Assignment Seven: Quiz
on Friday March 9th
Telephone sales representatives use computer software to help them locate potential customers, answer questions, take credit card information and place orders. Twelve sales representatives were randomly assigned to each of three new software packages the company was thinking of purchasing. The data for each sales representative include the software package (1, 2 or 3), sales last quarter with the old software, and sales this quarter with one of the new software packages. Sales are in number of units sold. The data are in the file
sales.data. We will treat sales this quarter as the dependent variable and sales last quarter as a covariate.
- First, ignoring which new software package the sales representative employed, are sales better on average this quarter than last quarter? Do the simplest, most basic test you can. Give the numerical value of the test statistic, the p-value, and state your conclusions in plain, non-statistical language.

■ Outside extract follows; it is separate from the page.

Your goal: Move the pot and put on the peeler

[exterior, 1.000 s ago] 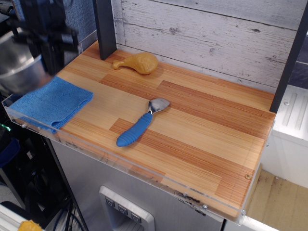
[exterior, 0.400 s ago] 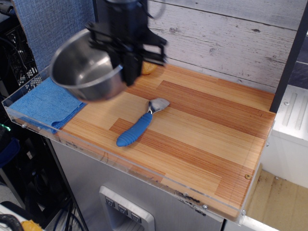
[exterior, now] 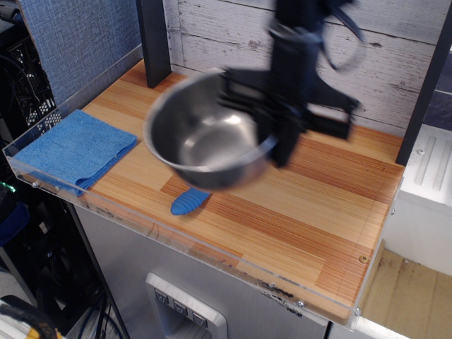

- Now write E[Y|X] for a regression model in which the slope of the regression line relating sales this quarter to sales last quarter might depend on which software was used. This is pure paper-and-pencil, not SAS.
- Make a table showing how you defined the dummy variables for software package. Make number 3 the reference category. Add a column showing E[Y|X] for each software. This is pure paper-and-pencil, not SAS.
- Using SAS, fit your model to the sales data. Using a calculator or proc iml and the numbers from proc reg, give
- The estimated slope and intercept of the regression line relating sales this quarter to sales last quarter, for sales representatives using software package 1.
- The estimated slope and intercept of the regression line relating sales this quarter to sales last quarter, for sales representatives using software package 2.
- The estimated slope and intercept of the regression line relating sales this quarter to sales last quarter, for sales representatives using software package 3.
- Estimated sales this quarter for a representative with average (sample mean) sales last quarter, using software package 2.
- Make a plot of the three regression lines over the range of the data. A rough plot with SAS is okay, or you can use some other software. Bring the plot to the quiz.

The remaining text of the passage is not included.